Mohammed Akram, Biegert Greyson, Adamec Jiri, Helikar Tomáš
Department of Biochemistry, University of Nebraska-Lincoln, Lincoln, Nebraska, USA.
Oncotarget. 2017 Sep 21;8(49):85692-85715. doi: 10.18632/oncotarget.21127. eCollection 2017 Oct 17.

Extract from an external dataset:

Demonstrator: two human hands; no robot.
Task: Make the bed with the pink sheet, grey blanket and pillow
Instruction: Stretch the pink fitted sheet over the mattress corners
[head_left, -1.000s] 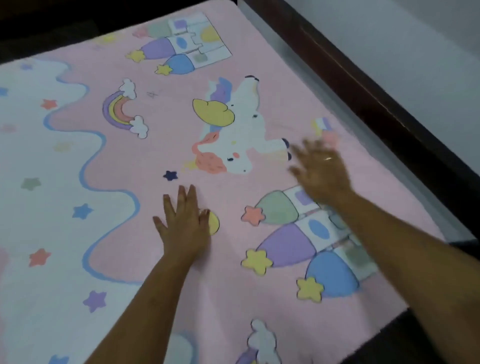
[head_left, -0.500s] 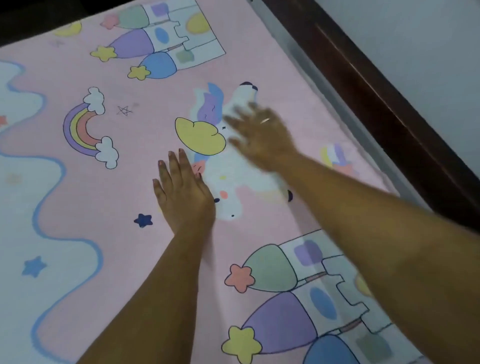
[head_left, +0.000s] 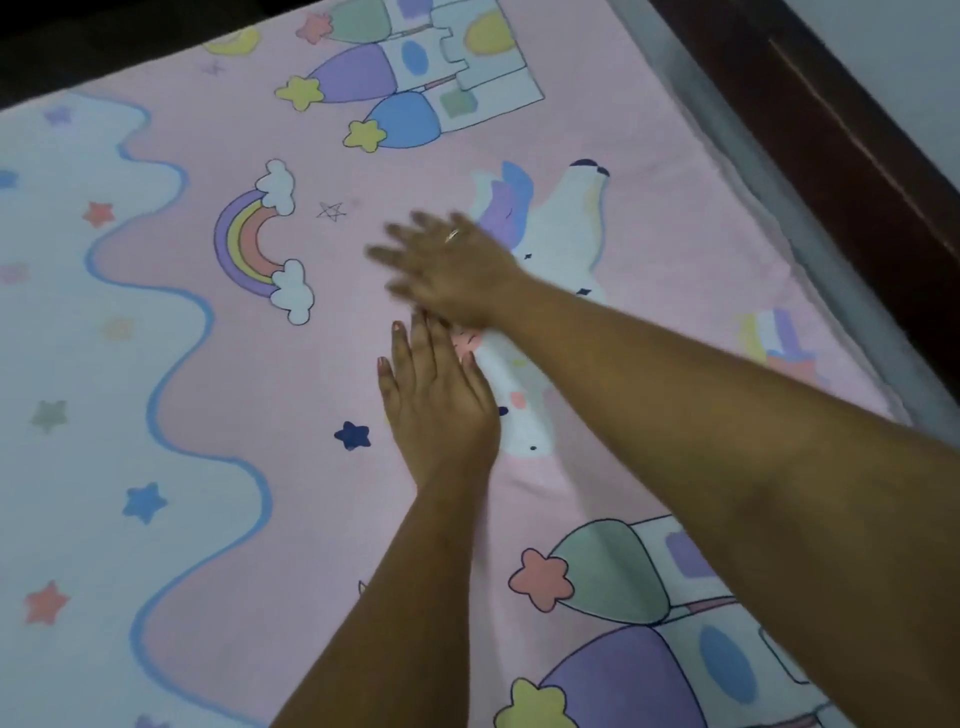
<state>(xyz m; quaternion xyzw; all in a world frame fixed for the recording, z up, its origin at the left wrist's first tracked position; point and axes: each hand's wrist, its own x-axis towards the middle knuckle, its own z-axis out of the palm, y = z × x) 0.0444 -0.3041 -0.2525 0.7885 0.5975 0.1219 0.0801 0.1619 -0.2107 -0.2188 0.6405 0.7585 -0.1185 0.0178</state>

Machine learning techniques for cancer prediction and biomarker discovery can hasten cancer detection and significantly improve prognosis. Recent "OMICS" studies which include a variety of cancer and normal tissue samples along with machine learning approaches have the potential to further accelerate such discovery. To demonstrate this potential, 2,175 gene expression samples from nine tissue types were obtained to identify gene sets whose expression is characteristic of each cancer class. Using random forests classification and ten-fold cross-validation, we developed nine single-tissue classifiers, two multi-tissue cancer-versus-normal classifiers, and one multi-tissue normal classifier. Given a sample of a specified tissue type, the single-tissue models classified samples as cancer or normal with a testing accuracy between 85.29% and 100%. Given a sample of non-specific tissue type, the multi-tissue bi-class model classified the sample as cancer versus normal with a testing accuracy of 97.89%. Given a sample of non-specific tissue type, the multi-tissue multi-class model classified the sample as cancer versus normal and as a specific tissue type with a testing accuracy of 97.43%. Given a normal sample of any of the nine tissue types, the multi-tissue normal model classified the sample as a particular tissue type with a testing accuracy of 97.35%. The machine learning classifiers developed in this study identify potential cancer biomarkers with sensitivity and specificity that exceed those of existing biomarkers and pointed to pathways that are critical to tissue-specific tumor development. This study demonstrates the feasibility of predicting the tissue origin of carcinoma in the context of multiple cancer classes.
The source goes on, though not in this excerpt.